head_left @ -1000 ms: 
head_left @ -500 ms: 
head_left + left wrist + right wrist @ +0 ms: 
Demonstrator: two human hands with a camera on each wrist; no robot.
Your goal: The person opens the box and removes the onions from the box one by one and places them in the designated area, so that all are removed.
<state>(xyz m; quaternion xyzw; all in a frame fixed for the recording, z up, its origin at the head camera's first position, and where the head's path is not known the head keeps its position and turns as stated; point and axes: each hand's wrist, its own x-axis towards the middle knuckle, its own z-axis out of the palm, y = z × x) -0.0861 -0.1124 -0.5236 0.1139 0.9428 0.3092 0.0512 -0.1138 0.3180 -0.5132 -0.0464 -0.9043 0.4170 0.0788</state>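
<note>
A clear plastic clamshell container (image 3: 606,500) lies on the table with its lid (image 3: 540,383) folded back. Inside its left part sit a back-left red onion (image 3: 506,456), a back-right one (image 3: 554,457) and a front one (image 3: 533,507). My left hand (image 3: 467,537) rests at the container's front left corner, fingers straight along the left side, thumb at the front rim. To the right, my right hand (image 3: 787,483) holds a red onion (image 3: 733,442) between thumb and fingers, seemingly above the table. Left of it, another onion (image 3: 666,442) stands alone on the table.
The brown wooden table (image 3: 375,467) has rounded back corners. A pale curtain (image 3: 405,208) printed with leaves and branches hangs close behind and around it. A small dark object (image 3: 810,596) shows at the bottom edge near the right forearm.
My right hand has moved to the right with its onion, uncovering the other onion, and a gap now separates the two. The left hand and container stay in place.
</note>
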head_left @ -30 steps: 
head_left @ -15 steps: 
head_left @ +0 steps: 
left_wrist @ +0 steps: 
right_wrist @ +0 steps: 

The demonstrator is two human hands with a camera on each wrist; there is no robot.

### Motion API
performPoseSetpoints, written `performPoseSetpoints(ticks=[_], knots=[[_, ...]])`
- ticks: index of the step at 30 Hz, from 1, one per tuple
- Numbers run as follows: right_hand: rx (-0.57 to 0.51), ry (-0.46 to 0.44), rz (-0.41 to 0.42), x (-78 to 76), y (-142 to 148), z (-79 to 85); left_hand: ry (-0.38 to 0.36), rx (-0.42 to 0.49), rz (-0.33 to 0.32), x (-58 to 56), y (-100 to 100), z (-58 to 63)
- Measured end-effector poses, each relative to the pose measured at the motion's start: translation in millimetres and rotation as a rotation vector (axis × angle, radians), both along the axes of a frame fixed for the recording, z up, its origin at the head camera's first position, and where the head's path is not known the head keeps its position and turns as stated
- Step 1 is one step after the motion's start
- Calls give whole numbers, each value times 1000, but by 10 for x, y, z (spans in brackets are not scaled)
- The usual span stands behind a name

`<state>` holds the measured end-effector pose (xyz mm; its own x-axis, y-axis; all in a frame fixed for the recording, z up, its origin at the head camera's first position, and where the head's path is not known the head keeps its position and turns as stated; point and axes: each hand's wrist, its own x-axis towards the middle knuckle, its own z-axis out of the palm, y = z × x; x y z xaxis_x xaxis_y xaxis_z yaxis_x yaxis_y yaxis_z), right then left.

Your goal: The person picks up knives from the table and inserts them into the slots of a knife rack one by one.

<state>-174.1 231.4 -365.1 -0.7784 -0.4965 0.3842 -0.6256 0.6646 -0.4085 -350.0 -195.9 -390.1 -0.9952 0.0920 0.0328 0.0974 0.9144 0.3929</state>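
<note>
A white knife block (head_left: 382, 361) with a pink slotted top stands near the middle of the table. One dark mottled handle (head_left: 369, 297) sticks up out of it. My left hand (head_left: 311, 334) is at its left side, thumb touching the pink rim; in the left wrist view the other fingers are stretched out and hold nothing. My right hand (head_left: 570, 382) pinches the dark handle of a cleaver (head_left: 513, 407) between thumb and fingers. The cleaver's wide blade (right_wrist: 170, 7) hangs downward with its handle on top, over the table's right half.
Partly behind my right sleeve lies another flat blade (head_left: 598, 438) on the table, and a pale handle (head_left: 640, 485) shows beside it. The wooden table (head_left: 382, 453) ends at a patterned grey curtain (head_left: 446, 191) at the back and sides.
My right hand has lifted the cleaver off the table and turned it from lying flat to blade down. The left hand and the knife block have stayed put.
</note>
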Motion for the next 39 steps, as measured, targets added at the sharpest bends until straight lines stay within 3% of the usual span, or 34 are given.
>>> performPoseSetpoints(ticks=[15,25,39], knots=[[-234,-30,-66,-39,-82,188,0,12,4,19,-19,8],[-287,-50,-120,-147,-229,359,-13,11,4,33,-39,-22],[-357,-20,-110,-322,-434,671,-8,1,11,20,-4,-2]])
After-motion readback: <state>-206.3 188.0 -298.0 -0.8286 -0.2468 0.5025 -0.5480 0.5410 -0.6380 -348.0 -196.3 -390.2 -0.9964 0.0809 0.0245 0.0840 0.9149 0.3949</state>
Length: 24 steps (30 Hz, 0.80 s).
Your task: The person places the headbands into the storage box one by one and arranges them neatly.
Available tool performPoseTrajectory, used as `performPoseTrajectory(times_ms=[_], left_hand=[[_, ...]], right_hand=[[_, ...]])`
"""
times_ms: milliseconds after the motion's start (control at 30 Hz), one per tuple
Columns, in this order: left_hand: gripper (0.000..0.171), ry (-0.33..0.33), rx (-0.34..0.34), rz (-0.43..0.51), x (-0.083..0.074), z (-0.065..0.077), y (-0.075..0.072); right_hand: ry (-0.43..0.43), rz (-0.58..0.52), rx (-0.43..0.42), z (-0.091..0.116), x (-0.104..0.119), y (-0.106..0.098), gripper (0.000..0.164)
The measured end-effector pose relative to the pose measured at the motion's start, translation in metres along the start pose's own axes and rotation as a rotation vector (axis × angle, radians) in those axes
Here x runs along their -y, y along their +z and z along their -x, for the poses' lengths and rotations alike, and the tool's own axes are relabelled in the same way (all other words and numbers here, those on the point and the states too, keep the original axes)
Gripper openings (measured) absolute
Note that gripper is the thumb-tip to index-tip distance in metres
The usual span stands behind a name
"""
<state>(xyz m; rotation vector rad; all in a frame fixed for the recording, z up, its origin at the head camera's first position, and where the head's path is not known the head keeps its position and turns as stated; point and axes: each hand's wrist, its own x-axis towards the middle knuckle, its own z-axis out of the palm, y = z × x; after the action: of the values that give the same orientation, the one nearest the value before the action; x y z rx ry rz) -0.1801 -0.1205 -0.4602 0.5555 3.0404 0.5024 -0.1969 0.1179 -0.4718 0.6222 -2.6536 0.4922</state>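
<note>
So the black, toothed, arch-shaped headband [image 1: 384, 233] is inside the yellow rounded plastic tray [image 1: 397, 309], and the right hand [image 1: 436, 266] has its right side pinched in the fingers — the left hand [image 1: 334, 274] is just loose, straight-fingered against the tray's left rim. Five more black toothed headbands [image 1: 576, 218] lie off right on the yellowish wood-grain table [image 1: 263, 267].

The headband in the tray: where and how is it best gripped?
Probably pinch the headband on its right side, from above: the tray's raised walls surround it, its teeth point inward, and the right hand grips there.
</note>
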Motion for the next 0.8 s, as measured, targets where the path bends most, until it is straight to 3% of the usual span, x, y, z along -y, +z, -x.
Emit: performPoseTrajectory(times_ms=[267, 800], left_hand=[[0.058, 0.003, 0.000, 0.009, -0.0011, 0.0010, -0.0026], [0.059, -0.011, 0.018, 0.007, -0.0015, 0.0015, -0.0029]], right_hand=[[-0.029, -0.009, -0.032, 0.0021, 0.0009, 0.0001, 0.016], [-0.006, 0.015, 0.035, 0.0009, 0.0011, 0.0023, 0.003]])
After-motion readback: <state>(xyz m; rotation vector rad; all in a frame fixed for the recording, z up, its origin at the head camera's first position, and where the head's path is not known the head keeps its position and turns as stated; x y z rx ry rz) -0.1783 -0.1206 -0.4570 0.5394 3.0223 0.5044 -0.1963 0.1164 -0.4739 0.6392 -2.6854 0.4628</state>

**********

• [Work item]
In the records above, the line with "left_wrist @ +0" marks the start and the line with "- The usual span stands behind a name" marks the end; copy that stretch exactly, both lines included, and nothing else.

• [Solution to this problem]
left_wrist @ +0 steps: 
right_wrist @ +0 steps: 

The demonstrator is two human hands with a camera on each wrist; there is no robot.

### Motion API
performPoseSetpoints, written `performPoseSetpoints(ticks=[_], knots=[[_, ...]])`
- ticks: index of the step at 30 Hz, from 1, one per tuple
- Numbers run as follows: right_hand: rx (-0.57 to 0.51), ry (-0.46 to 0.44), rz (-0.41 to 0.42), x (-78 to 76), y (-142 to 148), z (-79 to 85); left_hand: ry (-0.38 to 0.36), rx (-0.42 to 0.49), rz (-0.33 to 0.32), x (-58 to 56), y (-100 to 100), z (-58 to 63)
- Measured end-effector poses, each relative to the pose measured at the motion's start: translation in millimetres and rotation as a rotation vector (axis × angle, radians), both along the axes of a frame fixed for the recording, z up, its origin at the head camera's first position, and where the head's path is not known the head keeps its position and turns as stated
- Step 1 is one step after the motion's start
- Calls give whole numbers, each value times 1000, but by 10 for x, y, z (spans in brackets are not scaled)
- The usual span stands behind a name

This output requires nothing more.